Mr. Metcalf took careful notes and his reports of decisions were, "the model and the despair of his successors." The notes he took as Reporter became a valuable tool for his successors. He also proved himself well-versed in legal principles and rules of pleading. Justice Horace Gray noted that Mr. Metcalf embraced the spirit of the "sages of the law," 119 Mass. 604 (1875).

Mr. Metcalf's legal experience began when he was admitted to the Norfolk County bar before the Court of Common Pleas in 1808. Beginning in 1817, he served as a Norfolk county attorney for twelve years. Before Mr. Metcalf was appointed Reporter of Decisions, he was a member of the Massachusetts House of Representatives in 1831, 1833, and 1834. He also served in the State Senate in 1835. In each of those years, he was chairman of the Committee on the Judiciary, 119 Mass. 601 (1875).

Mr. Metcalf's legal literary contributions include the Annotations of Yelverton, published in 1820; editions of English textbooks, most notably "Starkie on Evidence"; an Essay on Contracts in American Jurist; the first volume of the United States Digest; Reports of Decisions of the Supreme Judicial Court; and his opinions written during the seventeen years he served as an Associate Justice of the Supreme Judicial Court, 119 Mass. 604 (1875).

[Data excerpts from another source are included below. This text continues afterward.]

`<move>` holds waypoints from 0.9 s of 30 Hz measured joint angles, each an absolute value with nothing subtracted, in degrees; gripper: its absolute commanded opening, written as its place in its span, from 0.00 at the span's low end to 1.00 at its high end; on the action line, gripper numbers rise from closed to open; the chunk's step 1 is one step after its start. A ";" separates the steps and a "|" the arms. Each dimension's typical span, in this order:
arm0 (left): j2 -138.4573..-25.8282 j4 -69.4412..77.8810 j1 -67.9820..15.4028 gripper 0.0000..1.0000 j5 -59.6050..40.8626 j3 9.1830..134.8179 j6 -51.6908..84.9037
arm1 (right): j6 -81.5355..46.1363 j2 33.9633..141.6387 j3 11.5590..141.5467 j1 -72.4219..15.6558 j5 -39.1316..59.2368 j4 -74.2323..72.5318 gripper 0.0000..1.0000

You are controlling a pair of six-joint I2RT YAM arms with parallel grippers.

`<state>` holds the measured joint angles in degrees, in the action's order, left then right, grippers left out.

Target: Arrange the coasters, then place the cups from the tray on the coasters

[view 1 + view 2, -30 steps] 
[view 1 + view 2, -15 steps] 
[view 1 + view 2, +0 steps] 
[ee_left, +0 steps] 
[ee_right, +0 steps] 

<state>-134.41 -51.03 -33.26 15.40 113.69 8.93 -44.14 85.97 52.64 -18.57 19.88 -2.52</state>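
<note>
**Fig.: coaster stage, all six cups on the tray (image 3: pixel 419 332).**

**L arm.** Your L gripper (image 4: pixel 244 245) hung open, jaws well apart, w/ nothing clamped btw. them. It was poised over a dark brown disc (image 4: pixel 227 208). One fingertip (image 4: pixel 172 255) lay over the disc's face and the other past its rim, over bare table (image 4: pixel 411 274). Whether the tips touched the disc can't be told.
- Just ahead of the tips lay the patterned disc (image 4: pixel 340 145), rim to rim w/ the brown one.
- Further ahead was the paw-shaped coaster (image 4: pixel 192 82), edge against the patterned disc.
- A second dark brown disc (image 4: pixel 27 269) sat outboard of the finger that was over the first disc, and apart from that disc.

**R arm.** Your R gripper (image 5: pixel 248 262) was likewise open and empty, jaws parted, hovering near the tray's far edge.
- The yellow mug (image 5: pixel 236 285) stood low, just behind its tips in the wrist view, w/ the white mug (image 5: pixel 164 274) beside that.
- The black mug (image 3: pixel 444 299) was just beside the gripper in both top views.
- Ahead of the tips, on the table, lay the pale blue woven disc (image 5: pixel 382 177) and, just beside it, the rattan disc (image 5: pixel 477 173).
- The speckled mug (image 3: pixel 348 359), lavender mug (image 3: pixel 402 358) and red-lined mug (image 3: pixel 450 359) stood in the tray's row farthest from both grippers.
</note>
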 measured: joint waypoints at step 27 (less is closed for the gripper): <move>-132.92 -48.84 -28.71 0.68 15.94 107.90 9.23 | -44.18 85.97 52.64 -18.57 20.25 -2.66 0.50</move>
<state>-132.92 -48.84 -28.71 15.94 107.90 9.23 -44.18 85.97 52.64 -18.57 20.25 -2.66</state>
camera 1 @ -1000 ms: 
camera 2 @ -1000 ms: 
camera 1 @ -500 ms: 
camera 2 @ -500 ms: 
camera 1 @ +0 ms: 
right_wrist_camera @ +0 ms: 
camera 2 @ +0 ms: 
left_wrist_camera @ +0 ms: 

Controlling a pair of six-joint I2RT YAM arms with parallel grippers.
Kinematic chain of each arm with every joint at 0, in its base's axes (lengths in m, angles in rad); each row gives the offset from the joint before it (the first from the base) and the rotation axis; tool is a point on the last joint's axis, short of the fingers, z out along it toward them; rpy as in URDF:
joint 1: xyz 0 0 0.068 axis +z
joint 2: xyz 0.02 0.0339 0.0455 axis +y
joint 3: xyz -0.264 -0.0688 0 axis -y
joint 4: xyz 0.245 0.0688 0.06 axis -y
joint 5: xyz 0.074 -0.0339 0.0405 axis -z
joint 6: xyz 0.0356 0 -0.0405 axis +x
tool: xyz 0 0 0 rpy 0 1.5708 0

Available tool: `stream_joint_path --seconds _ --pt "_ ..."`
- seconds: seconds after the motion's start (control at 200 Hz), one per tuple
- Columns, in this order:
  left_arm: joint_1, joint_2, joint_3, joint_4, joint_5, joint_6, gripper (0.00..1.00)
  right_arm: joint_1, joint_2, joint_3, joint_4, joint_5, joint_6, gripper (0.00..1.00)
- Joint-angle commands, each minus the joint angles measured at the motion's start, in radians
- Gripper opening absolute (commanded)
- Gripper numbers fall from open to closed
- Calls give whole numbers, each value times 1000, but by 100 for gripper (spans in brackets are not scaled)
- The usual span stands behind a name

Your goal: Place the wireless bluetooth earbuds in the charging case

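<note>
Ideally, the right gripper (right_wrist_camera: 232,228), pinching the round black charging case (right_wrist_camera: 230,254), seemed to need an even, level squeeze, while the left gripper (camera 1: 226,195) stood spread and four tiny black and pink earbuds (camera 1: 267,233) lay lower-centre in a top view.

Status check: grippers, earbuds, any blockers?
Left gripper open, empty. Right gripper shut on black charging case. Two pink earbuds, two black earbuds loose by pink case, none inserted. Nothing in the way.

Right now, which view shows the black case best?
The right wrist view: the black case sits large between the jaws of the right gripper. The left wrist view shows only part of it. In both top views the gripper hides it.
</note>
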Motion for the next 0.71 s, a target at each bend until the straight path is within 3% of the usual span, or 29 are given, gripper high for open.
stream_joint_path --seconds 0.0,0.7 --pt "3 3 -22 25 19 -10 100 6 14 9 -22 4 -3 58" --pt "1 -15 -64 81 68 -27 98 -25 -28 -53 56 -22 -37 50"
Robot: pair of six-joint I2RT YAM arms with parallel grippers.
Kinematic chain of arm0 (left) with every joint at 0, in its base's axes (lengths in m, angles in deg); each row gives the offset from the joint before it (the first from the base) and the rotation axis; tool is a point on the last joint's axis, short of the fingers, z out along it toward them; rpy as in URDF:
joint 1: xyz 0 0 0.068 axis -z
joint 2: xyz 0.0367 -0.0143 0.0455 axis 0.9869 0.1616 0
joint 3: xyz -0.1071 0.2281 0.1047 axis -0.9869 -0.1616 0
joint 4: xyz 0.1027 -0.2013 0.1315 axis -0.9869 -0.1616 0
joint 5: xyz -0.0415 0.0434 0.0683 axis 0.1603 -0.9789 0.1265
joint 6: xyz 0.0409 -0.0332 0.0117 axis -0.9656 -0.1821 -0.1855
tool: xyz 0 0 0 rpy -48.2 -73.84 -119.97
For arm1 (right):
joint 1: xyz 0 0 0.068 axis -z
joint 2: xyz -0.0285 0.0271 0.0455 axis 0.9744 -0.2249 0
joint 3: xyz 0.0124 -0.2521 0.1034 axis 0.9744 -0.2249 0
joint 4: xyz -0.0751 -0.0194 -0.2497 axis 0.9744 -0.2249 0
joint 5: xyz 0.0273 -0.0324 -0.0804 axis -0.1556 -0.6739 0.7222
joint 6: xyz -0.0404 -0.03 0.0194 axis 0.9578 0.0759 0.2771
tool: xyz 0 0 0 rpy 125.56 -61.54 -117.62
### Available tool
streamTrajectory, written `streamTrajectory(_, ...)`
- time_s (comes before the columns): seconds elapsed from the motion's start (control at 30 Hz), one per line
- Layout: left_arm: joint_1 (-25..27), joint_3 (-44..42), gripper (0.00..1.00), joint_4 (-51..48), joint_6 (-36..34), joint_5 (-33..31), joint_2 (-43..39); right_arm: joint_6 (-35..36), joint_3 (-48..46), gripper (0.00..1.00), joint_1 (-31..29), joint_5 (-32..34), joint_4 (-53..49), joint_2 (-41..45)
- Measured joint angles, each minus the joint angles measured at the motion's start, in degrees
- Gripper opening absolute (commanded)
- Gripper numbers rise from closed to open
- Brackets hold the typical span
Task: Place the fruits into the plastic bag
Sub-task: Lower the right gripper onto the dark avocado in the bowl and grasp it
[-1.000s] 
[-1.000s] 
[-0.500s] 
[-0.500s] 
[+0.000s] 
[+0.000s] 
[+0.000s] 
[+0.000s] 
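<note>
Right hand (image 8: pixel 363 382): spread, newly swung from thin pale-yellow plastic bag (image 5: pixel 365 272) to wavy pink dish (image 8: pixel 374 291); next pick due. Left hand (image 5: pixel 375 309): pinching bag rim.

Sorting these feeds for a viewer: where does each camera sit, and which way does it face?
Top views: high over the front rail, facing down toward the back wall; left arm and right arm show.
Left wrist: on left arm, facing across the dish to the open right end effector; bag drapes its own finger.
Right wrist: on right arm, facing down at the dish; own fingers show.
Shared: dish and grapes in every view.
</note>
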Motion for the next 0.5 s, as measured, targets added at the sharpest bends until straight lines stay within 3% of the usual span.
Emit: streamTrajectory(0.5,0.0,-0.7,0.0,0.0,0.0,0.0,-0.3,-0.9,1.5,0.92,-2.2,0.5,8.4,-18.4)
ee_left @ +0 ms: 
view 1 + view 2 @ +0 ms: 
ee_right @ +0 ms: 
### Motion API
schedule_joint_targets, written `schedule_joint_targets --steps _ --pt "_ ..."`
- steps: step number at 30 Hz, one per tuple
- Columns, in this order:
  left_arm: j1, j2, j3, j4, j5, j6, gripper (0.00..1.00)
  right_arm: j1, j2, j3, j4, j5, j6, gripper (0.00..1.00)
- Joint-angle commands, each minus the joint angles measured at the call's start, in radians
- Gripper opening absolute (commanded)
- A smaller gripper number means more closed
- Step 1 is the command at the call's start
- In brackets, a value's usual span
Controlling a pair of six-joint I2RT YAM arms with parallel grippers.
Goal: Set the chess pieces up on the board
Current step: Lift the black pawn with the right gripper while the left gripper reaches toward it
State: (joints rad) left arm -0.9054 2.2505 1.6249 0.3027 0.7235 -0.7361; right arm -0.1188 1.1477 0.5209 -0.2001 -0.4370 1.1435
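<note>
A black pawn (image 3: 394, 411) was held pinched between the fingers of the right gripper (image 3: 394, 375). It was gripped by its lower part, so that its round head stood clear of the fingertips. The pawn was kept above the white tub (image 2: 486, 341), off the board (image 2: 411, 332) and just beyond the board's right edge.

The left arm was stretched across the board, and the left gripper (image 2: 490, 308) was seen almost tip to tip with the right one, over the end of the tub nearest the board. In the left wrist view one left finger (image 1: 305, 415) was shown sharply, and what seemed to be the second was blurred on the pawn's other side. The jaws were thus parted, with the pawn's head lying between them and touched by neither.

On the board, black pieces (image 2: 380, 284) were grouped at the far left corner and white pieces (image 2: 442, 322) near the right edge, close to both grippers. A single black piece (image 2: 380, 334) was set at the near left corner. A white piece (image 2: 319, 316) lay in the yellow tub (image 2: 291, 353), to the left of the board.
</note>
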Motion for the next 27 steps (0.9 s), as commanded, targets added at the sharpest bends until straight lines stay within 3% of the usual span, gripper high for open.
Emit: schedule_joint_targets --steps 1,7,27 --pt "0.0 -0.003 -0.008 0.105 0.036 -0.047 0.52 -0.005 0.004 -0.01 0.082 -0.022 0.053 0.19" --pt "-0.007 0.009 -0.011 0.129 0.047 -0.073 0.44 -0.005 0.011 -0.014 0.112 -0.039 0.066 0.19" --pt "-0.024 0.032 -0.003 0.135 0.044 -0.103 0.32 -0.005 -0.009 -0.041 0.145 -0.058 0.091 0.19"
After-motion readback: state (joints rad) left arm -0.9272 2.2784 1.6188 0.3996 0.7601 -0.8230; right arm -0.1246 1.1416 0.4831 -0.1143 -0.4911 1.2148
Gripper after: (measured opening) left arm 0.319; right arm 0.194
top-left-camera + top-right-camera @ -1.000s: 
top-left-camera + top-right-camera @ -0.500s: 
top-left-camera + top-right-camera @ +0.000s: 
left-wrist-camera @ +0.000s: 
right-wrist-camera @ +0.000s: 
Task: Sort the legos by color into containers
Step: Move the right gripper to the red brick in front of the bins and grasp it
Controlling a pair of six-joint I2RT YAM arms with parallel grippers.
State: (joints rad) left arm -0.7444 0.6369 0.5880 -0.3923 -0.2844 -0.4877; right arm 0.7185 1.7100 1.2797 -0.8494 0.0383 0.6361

Mr. Metcalf also published "Principles of the Law of Contracts with Examples of Their Application." These were articles that attracted a great deal of attention and commendation from the legal community, 119 Mass. 602 (1875).

Mr. Metcalf served as the Reporter of Decisions until he was appointed an Associate Justice of the Supreme Judicial Court in February, 1848.


1 Reno, Memoirs of the Judiciary and the Bar of New England for the Nineteenth Century with a History of the Judicial System of New England, The Century Memorial Publishing Co., Boston, MA, 1901.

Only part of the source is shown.